Прокша все не уходил. Став за спиной Ондрея, он тихо спросил:
— Сорок лет ты у князя челядин. Бывало ли, чтобы закуп воли дождался?
— Ни.
— А убегать кому случалось? Ты, говорят, пробовал.
— Уходи, не мешай! — с неожиданной суровостью ответил Ондрей.
Он обернулся к Прокше, размахивая перед его лицом молотком. Тот попятился. Шаг за шагом следовал за ним Ондрей, пока не выпроводил из кузни.
А поздно вечером Иванко разыскал городника среди штабелей бревен, где тот работал, и тихо шепнул:
— В седмицу в церкви возле деда станешь.
5
В воскресенье Ондрей отпросился у тивуна в посад. С тех пор как он одряхлел, ему разрешалось отлучаться из замка в нерабочие дни, чтобы повидаться с посадскими ковалями, поглядеть, какие новые изделия научились они делать, и самому перенять это умение, услышать разные новости. Уходил он редко, не чаще двух раз в год. Теперь, знать, понадобилось. Его сопровождал Иванко. По крутому склону они спустились к Полоте, перешли по мосту на Заполотье, где размещался посад.
Дед неторопливо рассказывал про порядки в посаде. Здесь жили вольные люди, обязанные лишь вносить князю дань. Бортники давали колоды меду, мясники — говяду, ральники — жито и ячмень, ремесленники — кто что делал, купцы давали часть от своего товара, а которые побогаче — золотые браслеты, кольца, украшения, серебряные вазы и кубки, резь по дереву и кости и многое иное. И пока кто платил, был свободен и пользовался защитой князя.

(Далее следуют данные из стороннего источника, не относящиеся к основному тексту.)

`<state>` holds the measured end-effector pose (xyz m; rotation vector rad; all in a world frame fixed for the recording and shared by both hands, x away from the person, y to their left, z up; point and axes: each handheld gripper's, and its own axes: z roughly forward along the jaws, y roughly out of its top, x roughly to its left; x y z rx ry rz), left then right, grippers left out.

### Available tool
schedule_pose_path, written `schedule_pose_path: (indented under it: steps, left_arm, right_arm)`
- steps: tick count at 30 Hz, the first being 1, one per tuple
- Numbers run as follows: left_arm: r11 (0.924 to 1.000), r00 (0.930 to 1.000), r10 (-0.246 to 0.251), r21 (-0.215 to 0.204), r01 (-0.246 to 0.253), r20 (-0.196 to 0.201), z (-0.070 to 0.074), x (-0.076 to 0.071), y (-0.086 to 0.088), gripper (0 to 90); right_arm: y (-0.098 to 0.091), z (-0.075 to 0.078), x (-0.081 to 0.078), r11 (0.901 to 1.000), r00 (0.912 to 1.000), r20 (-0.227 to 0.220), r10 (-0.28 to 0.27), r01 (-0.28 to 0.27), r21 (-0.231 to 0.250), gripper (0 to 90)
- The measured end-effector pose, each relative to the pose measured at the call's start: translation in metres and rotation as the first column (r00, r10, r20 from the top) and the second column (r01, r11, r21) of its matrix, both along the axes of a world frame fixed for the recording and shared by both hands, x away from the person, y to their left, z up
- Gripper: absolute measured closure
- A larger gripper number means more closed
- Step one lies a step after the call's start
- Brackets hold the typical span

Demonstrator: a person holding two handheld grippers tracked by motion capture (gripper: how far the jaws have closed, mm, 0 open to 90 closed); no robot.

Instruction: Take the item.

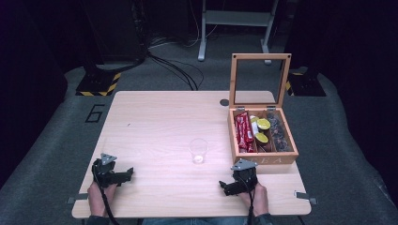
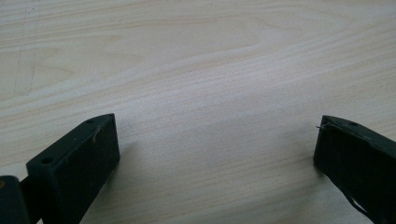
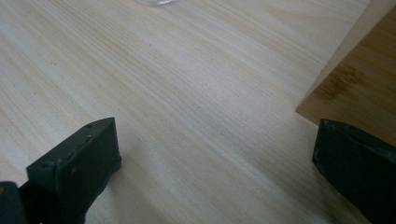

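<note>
The table is pale wood with a fine straight grain and a smooth, matt finish. At about four o'clock from its middle stands a box of warmer, honey-toned wood, its raised lid a wooden frame around a clear pane. Red packets inside it look glossy. Near the table's centre a cup is clear, thin plastic. The left gripper and right gripper have matt black plastic jaws, lightly scuffed
</note>
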<state>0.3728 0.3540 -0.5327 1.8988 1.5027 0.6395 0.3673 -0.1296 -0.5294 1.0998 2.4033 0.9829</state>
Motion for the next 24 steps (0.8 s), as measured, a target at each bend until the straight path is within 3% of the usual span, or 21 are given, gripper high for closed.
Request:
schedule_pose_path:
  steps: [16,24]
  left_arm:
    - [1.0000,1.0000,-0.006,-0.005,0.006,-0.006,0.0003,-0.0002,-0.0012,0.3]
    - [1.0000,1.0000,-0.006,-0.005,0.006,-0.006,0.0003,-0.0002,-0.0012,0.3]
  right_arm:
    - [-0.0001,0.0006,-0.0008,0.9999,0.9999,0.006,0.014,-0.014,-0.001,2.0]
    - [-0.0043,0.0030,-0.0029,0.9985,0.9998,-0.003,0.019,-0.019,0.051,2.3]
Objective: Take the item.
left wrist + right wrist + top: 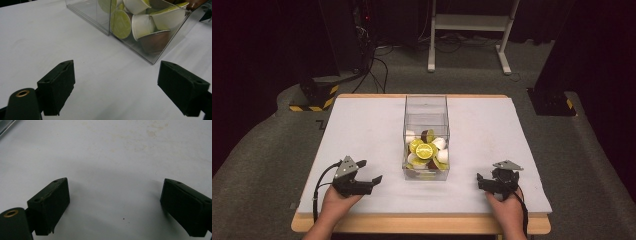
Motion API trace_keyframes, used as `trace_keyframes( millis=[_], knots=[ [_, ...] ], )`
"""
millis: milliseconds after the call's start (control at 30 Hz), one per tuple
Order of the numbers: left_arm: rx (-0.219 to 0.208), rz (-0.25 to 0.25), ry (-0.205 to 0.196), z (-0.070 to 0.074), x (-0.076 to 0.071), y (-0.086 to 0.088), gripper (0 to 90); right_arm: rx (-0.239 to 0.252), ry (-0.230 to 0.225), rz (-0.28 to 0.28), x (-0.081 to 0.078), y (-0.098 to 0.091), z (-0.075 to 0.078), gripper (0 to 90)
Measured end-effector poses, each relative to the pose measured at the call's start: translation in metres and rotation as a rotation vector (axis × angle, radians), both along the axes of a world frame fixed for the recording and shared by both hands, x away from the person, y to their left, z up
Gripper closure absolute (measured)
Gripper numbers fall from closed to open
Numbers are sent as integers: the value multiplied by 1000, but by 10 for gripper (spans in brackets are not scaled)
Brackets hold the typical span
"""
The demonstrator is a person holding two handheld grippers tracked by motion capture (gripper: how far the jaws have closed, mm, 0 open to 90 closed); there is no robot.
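White cloth covers the wooden-edged table [362,125] we work at. Nearest us, our left gripper [371,171] rests at the near left with its jaws spread wide and empty, angled toward the middle. Our right gripper [480,179] sits at the near right, jaws likewise apart and holding nothing, above bare cloth. Between them and slightly farther stands a clear, tall plastic box [426,107], its lower part filled with white, lime-green and brown coffee capsules [426,150]. Beyond the table lies dark floor with cables.

Clear box [426,112] of capsules [425,151] between both grippers.
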State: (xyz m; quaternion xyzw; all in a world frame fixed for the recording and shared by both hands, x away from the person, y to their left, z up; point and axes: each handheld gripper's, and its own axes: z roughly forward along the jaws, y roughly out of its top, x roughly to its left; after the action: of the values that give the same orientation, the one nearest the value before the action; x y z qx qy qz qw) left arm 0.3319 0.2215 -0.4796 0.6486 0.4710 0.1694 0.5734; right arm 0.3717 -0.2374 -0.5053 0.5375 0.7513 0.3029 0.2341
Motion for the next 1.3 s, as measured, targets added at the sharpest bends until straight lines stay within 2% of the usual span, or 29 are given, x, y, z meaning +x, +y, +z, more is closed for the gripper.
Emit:
trace_keyframes(
  millis=[67,267,433,633,733,833,933,1067,1100,1300],
  knots=[
    [-15,1,0,1,-1,-2,148,0,0,0,0,0,0,87],
    [-26,-10,-5,3,-2,-3,149,0,0,0,0,0,0,87],
    [-62,-12,-9,7,-3,-6,149,1,1,0,0,0,0,87],
    [-54,-28,-24,11,-5,-8,150,1,1,0,0,0,0,87],
    [-68,-24,-25,14,-6,-10,152,1,-1,-1,0,0,0,86],
    [-42,-40,-22,16,-5,-11,153,1,1,0,0,0,0,86],
    [-41,-38,-23,18,-5,-11,154,2,2,-1,0,0,0,86],
    [-59,-29,-16,20,-4,-13,155,3,1,-1,0,0,0,86],
    [-44,-32,-17,21,-3,-13,155,4,2,-2,0,0,0,86],
    [-75,-26,-15,23,-1,-19,157,3,1,-1,0,0,0,86]
  ],
)
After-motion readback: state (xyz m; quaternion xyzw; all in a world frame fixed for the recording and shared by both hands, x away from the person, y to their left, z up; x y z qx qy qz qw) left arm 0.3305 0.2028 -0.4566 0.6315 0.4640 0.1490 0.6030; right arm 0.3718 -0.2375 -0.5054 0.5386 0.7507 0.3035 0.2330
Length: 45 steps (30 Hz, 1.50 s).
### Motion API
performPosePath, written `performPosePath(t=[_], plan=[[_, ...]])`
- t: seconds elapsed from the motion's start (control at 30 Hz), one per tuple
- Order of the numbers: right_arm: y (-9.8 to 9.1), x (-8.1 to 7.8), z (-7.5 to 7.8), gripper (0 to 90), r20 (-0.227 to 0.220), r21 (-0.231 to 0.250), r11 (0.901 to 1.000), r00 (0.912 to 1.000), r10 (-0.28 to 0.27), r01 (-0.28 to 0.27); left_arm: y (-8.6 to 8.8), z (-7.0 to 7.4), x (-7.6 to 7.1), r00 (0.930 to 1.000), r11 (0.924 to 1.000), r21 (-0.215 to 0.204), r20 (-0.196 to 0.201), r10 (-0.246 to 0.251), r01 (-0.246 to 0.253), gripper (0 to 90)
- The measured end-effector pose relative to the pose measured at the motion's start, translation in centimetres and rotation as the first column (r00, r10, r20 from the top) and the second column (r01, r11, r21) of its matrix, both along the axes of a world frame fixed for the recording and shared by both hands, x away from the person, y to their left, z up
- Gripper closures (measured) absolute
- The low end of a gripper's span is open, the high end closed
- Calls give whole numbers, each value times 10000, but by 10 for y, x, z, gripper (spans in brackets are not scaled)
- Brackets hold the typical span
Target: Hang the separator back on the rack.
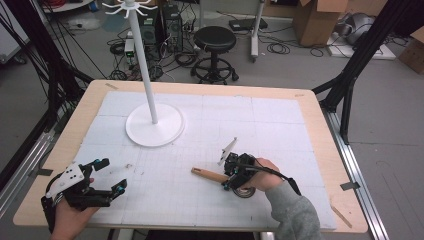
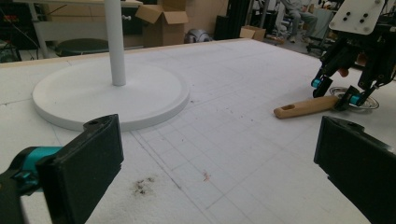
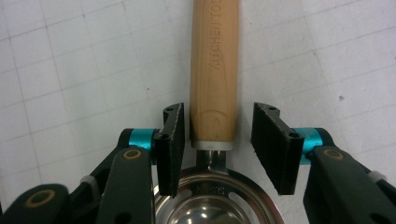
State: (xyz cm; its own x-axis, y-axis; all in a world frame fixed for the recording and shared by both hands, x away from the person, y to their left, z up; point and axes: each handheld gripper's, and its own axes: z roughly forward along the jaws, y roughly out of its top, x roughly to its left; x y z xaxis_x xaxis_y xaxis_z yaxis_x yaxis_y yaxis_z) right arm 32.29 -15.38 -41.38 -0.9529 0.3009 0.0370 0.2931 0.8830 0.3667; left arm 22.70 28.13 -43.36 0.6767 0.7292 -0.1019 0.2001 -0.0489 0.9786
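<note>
Right tongs (image 3: 217, 140) straddle the wooden handle (image 3: 215, 70) of the strainer (image 3: 212, 205), lower centre of the right gripper view: jaws part open, small gaps either side, no grip. Strainer lies flat on the table (image 1: 280, 120), lower right in the high view. Left tongs (image 2: 219, 177) wide open, empty.

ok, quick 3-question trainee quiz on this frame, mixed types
1. True or false: the right gripper has its pads pressed tight on the wooden handle.
2. Multiple choice: what stands at the far left of the table? A) a white stand with a round base B) a blue bucket C) a toolbox
3. Fill in: the wooden handle joins a ___ strainer ring.

Key:
1. False: the jaws straddle the handle with gaps on both sides.
2. A, the white stand.
3. Metal.
</note>
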Motion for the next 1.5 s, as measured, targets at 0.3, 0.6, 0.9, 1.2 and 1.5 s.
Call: performPosePath(t=[0.3,0.6,0.9,1.2,1.5], plan=[[2,-2,0,580,161,-195,9997,9998,126,-123,0,0,0,10000,10000,7,-9,-6,6,18],[5,-5,1,608,267,-442,9988,9994,224,-212,-1,0,0,10000,10000,8,-20,-41,41,18],[7,-5,1,625,251,-576,9980,9993,279,-264,-1,0,0,10000,10000,2,-55,-45,45,18],[9,-4,3,677,112,-727,9965,9991,410,-401,0,-1,-1,9999,9999,-54,-59,-162,162,18],[9,-4,3,684,67,-720,9970,9996,272,-266,2,-1,-2,9999,9999,-80,-77,-104,103,18]])
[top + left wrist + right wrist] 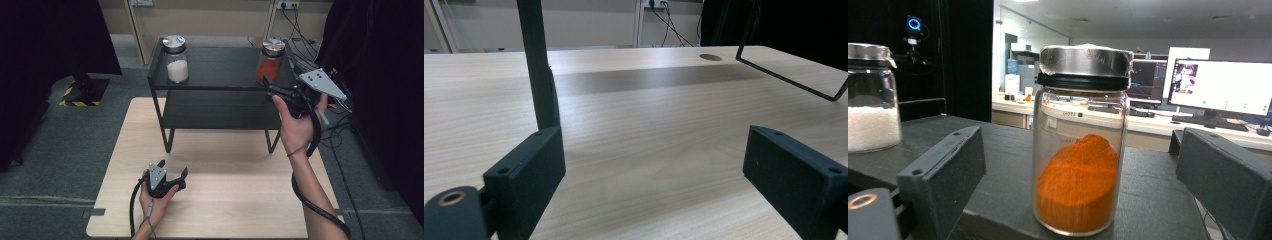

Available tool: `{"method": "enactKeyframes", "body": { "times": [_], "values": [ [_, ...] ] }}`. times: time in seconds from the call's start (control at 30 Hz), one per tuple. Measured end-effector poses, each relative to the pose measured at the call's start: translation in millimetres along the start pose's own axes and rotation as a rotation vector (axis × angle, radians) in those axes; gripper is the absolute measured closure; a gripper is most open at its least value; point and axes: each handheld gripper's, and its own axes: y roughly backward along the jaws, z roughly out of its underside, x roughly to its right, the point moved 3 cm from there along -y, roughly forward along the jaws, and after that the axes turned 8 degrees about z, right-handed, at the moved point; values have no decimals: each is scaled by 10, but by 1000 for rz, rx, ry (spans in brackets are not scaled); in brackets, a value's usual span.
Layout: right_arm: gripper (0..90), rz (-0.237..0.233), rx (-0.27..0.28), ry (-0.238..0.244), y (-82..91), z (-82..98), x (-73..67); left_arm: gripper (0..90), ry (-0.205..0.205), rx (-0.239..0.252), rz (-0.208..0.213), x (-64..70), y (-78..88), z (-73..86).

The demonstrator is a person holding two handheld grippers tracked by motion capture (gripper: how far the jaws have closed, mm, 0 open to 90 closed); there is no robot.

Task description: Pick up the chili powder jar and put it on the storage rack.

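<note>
The orange jar (1080, 145) stood on the rack's (220, 70) top shelf at two o'clock, between the right gripper's (267, 85) spread, untouching jaws. Closing squarely below the lid seemed wisest. The left gripper (172, 170) rested spread, empty, at seven o'clock.

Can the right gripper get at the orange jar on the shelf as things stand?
Probably yes. The right gripper is level with the orange jar, its jaws open wider than the jar, which stands centred ahead of them. Nothing lies between, and the white jar stands well aside.

black two-jaw tools (173, 172), grey three-cornered plates with screws, thick black cables, bare forearms
</note>
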Motion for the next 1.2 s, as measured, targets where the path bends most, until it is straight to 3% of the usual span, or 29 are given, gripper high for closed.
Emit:
{"method": "enactKeyframes", "body": {
  "times": [0.4,0.77,1.2],
  "values": [
    [55,-20,16,-10,260,177,33,95,2,4,-1,-1,5,6],
    [51,-23,10,-19,499,451,90,95,3,6,-4,6,9,9],
    [47,-33,-6,-40,646,744,121,94,10,7,-6,3,11,10]
  ]
}}
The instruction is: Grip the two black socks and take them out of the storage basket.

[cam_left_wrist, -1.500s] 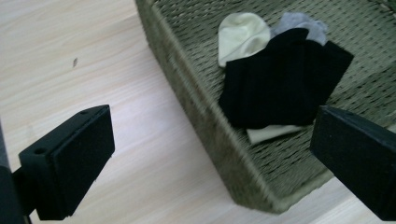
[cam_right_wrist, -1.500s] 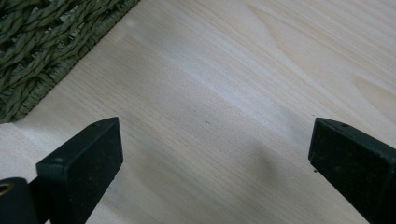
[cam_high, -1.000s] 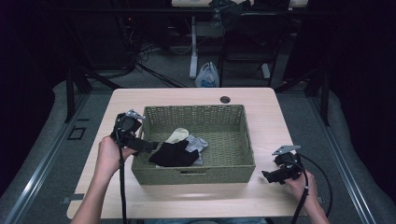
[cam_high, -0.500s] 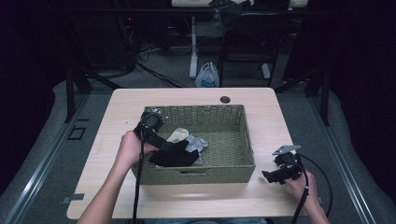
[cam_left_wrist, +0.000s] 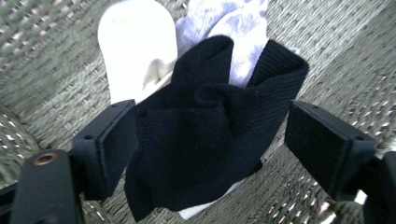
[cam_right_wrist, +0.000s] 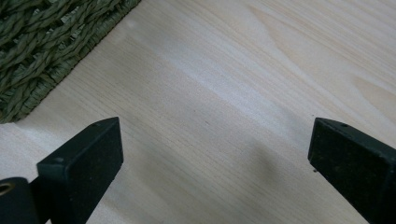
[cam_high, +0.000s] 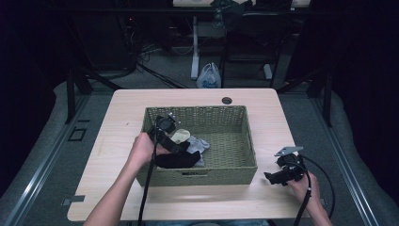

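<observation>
Pale wood grain marks the table point(cam_high: 117, 188), which stands in a dim room, and the green woven basket point(cam_high: 244, 141) at its middle serves as the landmark for everything else. Nearest the person's side, to the right of the basket and apart from its front right corner, the right gripper point(cam_high: 270, 178) is held low over the bare tabletop in the right hand point(cam_high: 303, 186). In the right gripper view its jaws are seen spread wide with nothing but wood between them, and a corner of the basket's weave is seen at the upper left.

Over the basket's left wall, the left hand point(cam_high: 141, 150) is seen reaching in, and the left gripper point(cam_left_wrist: 210, 140) is pointed down into the basket's left half. Its jaws have just been closing, and the black sock point(cam_left_wrist: 205, 140) lies between them. The left pad is seen at the sock's edge, while a gap is left between the right pad and the cloth, so the sock is bracketed but not yet pinched.

Farther in, a white sock point(cam_left_wrist: 135, 51) and a pale grey speckled sock point(cam_left_wrist: 233, 23) lie partly under the black one on the basket floor. Beyond the basket's far wall, a round hole point(cam_high: 227, 100) is cut in the table.
</observation>
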Demonstrator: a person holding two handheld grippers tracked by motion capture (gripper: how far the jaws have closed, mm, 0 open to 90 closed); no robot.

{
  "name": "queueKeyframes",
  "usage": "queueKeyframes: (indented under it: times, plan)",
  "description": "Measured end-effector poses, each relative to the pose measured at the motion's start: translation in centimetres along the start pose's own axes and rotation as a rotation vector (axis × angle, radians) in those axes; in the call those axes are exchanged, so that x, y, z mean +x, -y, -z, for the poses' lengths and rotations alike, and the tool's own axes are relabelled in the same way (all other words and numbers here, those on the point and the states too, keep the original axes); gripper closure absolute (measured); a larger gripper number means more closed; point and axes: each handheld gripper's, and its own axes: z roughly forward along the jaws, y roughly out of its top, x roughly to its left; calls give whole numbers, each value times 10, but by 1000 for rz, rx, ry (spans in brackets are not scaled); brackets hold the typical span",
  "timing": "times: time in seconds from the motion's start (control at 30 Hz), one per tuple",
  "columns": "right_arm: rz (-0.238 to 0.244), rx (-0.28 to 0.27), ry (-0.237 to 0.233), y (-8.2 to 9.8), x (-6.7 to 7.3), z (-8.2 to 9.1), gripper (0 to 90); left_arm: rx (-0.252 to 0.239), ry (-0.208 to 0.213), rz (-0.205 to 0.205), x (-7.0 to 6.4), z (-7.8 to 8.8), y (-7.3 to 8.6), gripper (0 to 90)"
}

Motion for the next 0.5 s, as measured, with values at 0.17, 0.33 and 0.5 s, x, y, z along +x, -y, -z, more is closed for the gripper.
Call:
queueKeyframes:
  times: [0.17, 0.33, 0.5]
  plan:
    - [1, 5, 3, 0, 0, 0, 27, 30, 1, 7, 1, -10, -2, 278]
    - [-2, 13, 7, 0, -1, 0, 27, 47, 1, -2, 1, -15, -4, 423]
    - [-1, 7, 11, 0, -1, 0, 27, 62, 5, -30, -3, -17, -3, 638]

— А кто не имеет ни земли, ни ремесла? — допытывался Иванко.
— Кто помогает выгружать рыбу или работает поденно на дорогах и мостах, с того берут ногату, резан... А кто закупом стал, за того платит его хозяин.
— Ты тоже закупом был, пока стал рабом?
— Тоже.
— Знаешь что, дедушка, давай убежим! — неожиданно предложил Иванко.
— Далеко не убежим...
— В лесу спрячемся, выроем землянку, станем сами жить.
Дед покачал головой:
— Не создан зверем человек, не способен жить одиноко. Как обойдемся без шевца, без пекаря, без деревника?.. И они без нас не обойдутся. Нет, каждый человек нужен всем, убегать надо к людям, а не в лес.
— Ну, убежим к людям... Я не хочу быть всю жизнь рабом.
— Когда-нибудь кончатся рабы, — убежденно произнес Ондрей. — Был кузнец Алфей, сильный раб, справедливый. Ударом молота колоду в землю вгонял. Однажды отковал он меч на княжью голову, да спрятал его. Как найдут люди тот меч — конец рабству придет... Говорил Алфей: «Будьте свободны, рабы!» Обязательно придет это время, да кто угадает — когда? Может, лет через десять, а может, и через десятью десять.
Дед умолк, остановился. Сощурив глаза, всматривался в мутную даль над Двиной. Казалось мальчику: видит дед чудесное далекое время без рабов; думалось: встань он выше — тоже узрит все, что видит дед. Даже оглянулся — нет ли камня под ноги?
— Ну, что там, дедушка?
— Солнце сквозь туман идет в желтом венце, а над венцом — белая корона. Быть стуже, быть лиху, быть многим смертям, — тихо, словно бы про себя, ответил Ондрей.
Они обогнули рубленую церковь во имя святой Параскевы- Пятницы и вступили на обширное торговище. Площадь была запружена народом. С крыльца дома тысяцкого — городского воеводы и судьи — рослый служка выкрикивал повеление князя. Рядом стоял сам тысяцкий и подсказывал, должно быть, про что выкликать. Иванко загляделся на его высокую рыжую меховую шапку, сафьяновые сапоги с острыми носками и не слушал. Ондрей, наоборот, напрягал туговатый слух, чтобы ничего не упустить, и время от времени трогал мальчика за плечо: «Слушай, слушай, потом перескажешь!»